Do Not Draft List
Everybody wants to read about sleepers. It’s all about finding breakout players and outperforming draft ranks. But people rarely focus on avoiding the players who underperform their draft ranks.It’s equally as important. Nothing will derail your season faster than guys you invested early picks in failing to perform.
I don’t like calling guys “busts”. In the game of fantasy baseball, there are literally hundreds of players who add some sort of value to your team. The deeper your league, the more players who have value and are worthy of roster consideration. There are few players who are truly worthless for fantasy purposes. But, there are players who offer far less value to your team than the experts project them to.
There is an inefficiency in how experts rank players. They tend to rank players based on their projected ceiling. Here’s the rub though. Most players don’t hit their ceiling. Especially younger ones. You want to draft guys for their most likely projected outcome. And that’s what I’m here to help you do. Here are the guys who I think will fail to return you value based on their current NFBC mock draft position.
Mike Trout -14th Overall
I’m going on 20 years playing fantasy baseball and I have never owned him. I never, ever get the chance to pick first in my drafts. NEVER. And no matter the format over the last 10 years, that’s where you needed to draft to get him. He’s finally dropped out of the first round and unfortunately, I still don’t think I can take him.
I don’t think that Trout is washed up. I think he is as good a hitter as he’s ever been. He can still hit 30+ bombs and put up a .290 average. The Angels should be good enough to get him close to triple digit runs and/or RBI. But he doesn’t steal bases anymore. The biggest concern is he’s shown it’s difficult for him to stay healthy for 162 games.
The guy is a freaking animal when he plays. He’s the type who could give you an MVP caliber stat line in 130 games.

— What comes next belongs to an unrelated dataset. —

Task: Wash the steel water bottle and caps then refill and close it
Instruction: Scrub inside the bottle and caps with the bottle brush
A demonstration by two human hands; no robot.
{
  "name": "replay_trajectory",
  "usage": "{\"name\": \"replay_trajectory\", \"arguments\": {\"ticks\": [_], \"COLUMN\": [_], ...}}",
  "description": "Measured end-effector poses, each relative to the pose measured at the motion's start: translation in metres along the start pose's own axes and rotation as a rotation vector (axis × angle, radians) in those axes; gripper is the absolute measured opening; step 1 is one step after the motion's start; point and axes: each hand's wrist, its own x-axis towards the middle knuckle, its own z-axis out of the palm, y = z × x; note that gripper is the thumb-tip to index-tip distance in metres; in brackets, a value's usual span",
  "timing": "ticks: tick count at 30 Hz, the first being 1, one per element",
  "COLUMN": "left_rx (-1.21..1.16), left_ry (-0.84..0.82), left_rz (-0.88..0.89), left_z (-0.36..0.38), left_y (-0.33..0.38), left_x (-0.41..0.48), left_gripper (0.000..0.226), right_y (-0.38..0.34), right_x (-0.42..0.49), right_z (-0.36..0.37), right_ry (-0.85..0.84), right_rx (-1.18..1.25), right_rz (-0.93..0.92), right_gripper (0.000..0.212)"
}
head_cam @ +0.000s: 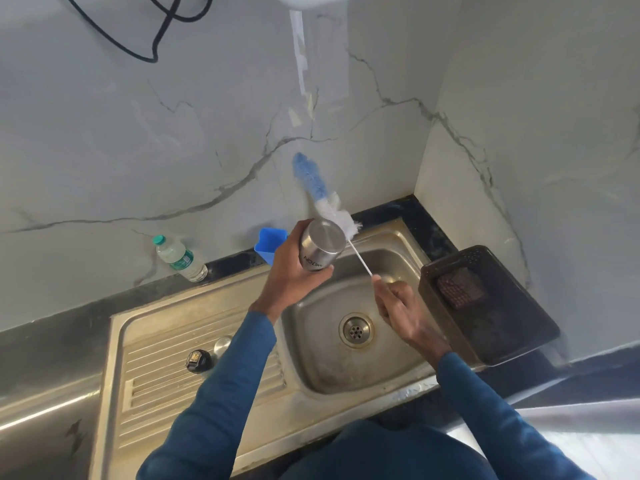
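Over a kitchen sink (313, 344), seen from the head camera, a person's left hand (289, 271) wraps its fingers round a steel water bottle (322, 249), held above the basin with its base tilted toward the lens, while the right hand (401, 308) pinches the thin white handle of a bottle brush (323, 199) whose blue-and-white bristles stand up just behind the bottle. The brush head is outside the bottle, and the bottle's mouth is turned away and cannot be seen (so whether it is soapy inside cannot be told). The risks from here look plain: a wet steel body could slide out of the left hand's grip and drop into the basin, and the long springy handle, held only at its end, could flick water onto the wall or miss the mouth. Counted: one steel bottle, one brush, two caps on the draining board, a black cap (198, 361) and a steel cap (222, 344) near each other, one plastic water bottle (180, 259) by the wall, one blue container (270, 244), one dark basket (512, 334) holding a scrubber (460, 287).
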Motion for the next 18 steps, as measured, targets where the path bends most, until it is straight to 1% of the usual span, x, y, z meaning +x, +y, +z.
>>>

I don’t have him buried. I have him as the 18th hitter and 36th overall. Still a very valuable player and one to keep an eye on if he falls down the boards. But certainly not a guy I want in the second round. The projections the experts have on him to justify that ranking would be his best season since 2018. He hasn’t played more than 140 games since 2016. How do you think it’s most likely to play out?
Ozzie Albies- 18th Overall
Is Ozzie Albies the second best option at second base, a notoriously shallow position? Yes. Is he the 18th best player in the game? No. Not even close. He is fresh off a career year in which he hit 30 homers and stole 20 bases. Literally. 30 and 20. I don’t want to minimize his season. But, it’s the first time he has reached either threshold and he BARELY made it.

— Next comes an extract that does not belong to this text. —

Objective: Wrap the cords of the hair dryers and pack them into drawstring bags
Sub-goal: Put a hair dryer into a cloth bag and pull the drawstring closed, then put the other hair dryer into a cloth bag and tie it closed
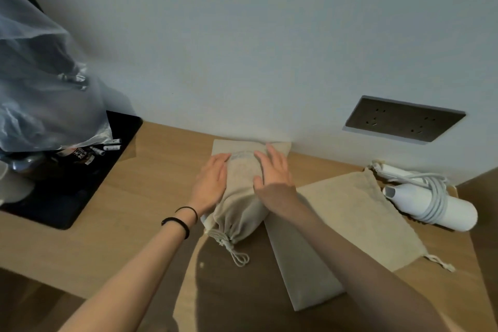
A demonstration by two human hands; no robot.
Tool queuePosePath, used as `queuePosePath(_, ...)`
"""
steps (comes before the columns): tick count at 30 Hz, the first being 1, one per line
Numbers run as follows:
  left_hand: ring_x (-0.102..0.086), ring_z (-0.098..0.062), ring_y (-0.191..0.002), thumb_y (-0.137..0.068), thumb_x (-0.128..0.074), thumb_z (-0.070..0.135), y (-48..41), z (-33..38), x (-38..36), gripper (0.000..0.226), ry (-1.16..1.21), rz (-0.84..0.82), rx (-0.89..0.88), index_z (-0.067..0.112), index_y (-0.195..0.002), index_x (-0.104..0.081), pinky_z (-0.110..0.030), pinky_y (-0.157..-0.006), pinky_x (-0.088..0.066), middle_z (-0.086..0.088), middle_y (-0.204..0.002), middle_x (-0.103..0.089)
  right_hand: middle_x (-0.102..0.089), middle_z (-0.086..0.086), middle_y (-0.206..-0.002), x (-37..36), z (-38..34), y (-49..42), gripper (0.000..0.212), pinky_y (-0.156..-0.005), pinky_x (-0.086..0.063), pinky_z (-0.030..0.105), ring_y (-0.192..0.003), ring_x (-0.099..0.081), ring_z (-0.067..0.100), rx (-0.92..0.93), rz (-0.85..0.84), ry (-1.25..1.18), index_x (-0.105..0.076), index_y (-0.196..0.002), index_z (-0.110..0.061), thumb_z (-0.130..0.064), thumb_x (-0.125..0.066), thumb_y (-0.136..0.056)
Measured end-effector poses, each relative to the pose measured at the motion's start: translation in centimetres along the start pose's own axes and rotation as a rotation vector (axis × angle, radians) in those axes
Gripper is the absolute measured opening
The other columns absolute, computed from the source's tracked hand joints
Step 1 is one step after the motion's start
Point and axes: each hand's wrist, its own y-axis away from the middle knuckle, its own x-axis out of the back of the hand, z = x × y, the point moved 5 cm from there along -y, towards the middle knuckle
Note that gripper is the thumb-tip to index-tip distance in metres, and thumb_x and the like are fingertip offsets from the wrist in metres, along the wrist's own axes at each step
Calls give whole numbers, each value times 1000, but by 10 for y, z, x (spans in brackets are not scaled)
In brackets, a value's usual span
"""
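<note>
A bulging beige cloth drawstring bag lies on the light wooden counter, its far end against the pale wall and its gathered mouth pulled tight toward the person, with a looped off-white cord trailing from it; what fills it is hidden by the fabric. Beside it, to the right, a flat, empty beige cloth bag of the same soft, matte weave lies spread out, its own drawstring ends at the right corner, and a folded strip of similar cloth lies partly under it. Just beyond that flat bag rests a smooth white plastic hair dryer, cylindrical, on its side, with a pale grey cord wound around its body. At the left a black tray carries a crinkled clear plastic bag and small sachets. A dark socket panel is set in the wall. The left hand, two black bands on its wrist, presses flat with fingers together against the filled bag's left side; the right hand lies open, fingers spread, on the bag's top and right side. Neither hand grips anything.
</note>
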Motion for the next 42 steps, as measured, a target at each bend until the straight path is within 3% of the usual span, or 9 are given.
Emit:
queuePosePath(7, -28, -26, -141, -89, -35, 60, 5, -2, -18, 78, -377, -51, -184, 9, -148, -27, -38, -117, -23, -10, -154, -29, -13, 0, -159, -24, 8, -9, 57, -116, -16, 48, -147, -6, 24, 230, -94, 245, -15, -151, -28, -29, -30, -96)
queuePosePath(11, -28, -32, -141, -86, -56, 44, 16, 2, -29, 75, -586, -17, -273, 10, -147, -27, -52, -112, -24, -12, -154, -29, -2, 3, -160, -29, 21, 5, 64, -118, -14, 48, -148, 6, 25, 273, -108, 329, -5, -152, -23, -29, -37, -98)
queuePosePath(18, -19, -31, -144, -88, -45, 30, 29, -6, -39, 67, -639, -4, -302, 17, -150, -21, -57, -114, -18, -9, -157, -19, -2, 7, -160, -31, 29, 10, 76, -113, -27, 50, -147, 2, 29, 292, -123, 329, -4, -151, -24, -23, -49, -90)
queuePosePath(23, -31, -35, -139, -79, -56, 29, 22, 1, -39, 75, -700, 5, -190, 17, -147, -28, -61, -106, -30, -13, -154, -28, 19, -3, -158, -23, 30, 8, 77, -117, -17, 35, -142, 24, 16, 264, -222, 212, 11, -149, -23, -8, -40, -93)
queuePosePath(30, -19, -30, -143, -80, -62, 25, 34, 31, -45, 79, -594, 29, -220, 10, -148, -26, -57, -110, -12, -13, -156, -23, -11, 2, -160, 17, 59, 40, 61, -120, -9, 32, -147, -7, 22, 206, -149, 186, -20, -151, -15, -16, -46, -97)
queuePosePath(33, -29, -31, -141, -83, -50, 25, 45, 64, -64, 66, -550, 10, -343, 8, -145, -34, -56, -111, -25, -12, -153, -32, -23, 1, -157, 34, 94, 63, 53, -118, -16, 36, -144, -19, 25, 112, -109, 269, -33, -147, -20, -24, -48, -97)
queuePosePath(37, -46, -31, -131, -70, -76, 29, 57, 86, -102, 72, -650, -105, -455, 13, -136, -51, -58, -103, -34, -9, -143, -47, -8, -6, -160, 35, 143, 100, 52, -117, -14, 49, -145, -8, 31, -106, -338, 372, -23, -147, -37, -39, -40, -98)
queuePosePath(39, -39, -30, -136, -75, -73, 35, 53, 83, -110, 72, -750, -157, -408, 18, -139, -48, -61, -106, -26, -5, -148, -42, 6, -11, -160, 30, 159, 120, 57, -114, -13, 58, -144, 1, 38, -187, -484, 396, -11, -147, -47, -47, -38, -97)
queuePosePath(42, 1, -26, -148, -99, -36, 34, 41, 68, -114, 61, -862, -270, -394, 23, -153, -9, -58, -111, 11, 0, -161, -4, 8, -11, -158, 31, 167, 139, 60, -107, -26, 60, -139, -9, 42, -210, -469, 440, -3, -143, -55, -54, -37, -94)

Now, he’s only 25 so I could look foolish if he repeats. He isn’t even in his prime yet so he could be genuinely getting better. There’s nothing super fluky about his stat line. He may have genuinely made adjustments that led to the spike in flyballs and in turn homeruns. But he’s still a free swinger. He doesn’t walk a whole lot and he posted a career low batting average, which is odd considering he piqued in practically everything else.
Positional scarcity is real and it’s hard to feel better about practically any other second baseman in the game. But I feel like Albies most likely outcome is closer to 25 homeruns and 15 steals. Still very good and a top 50 overall player (number 48 in my ranks). The gap between being 18th and 48th is massive. Even missing by that much with such an early pick is a boot right to the McGiblets and can really ruin your season. No thanks, I’ll pass.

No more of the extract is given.